== Segment start ==

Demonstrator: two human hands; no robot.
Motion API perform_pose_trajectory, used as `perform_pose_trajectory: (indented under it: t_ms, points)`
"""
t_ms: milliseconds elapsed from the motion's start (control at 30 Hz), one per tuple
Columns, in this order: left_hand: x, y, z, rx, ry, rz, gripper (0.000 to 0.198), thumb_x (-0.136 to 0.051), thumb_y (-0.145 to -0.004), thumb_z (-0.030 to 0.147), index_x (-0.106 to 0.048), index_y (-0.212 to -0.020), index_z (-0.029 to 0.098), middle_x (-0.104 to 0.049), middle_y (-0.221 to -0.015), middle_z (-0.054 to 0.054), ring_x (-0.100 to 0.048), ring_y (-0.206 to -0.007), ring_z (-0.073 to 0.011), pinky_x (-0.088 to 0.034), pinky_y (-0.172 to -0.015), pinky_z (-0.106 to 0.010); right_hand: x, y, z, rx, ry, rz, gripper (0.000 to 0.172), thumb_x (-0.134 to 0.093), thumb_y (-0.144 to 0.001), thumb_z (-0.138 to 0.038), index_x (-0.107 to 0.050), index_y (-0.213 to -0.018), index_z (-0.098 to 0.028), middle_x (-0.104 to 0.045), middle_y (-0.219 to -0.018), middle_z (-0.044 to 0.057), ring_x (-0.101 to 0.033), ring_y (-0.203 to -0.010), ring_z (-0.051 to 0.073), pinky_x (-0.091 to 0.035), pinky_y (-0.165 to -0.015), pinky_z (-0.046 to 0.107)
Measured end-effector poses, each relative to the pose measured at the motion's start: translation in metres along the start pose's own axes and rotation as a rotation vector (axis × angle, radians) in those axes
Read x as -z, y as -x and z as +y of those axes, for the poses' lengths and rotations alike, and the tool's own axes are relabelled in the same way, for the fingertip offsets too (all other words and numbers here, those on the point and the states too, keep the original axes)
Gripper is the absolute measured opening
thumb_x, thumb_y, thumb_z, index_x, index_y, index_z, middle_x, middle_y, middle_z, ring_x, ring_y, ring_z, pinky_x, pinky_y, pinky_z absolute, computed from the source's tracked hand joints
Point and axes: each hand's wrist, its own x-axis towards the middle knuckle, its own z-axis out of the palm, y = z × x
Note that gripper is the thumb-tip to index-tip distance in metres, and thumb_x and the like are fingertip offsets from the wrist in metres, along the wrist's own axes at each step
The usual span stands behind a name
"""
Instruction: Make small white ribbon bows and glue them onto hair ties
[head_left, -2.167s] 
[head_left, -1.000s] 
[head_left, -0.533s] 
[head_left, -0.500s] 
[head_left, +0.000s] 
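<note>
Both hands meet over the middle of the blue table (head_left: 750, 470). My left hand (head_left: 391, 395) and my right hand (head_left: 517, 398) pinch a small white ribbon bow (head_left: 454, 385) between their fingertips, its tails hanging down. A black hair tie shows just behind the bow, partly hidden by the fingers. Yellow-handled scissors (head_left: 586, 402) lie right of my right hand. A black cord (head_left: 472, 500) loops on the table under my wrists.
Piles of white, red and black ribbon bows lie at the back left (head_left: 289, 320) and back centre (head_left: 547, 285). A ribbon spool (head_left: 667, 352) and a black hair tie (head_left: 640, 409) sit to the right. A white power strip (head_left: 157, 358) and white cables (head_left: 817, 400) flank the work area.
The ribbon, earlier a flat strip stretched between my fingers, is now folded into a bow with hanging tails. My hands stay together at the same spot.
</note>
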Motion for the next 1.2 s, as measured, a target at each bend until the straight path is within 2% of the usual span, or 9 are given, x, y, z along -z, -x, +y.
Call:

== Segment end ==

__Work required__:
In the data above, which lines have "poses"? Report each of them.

__Written solution__:
Measured end-effector poses, each relative to the pose measured at the motion's start: translation in metres along the start pose's own axes and rotation as a rotation vector (axis × angle, radians) in those axes
Read x as -z, y as -x and z as +y of those axes, for the poses' lengths and rotations alike, and the tool's own axes are relabelled in the same way, for the fingertip offsets too (all other words and numbers here, those on the point and the states too, keep the original axes)

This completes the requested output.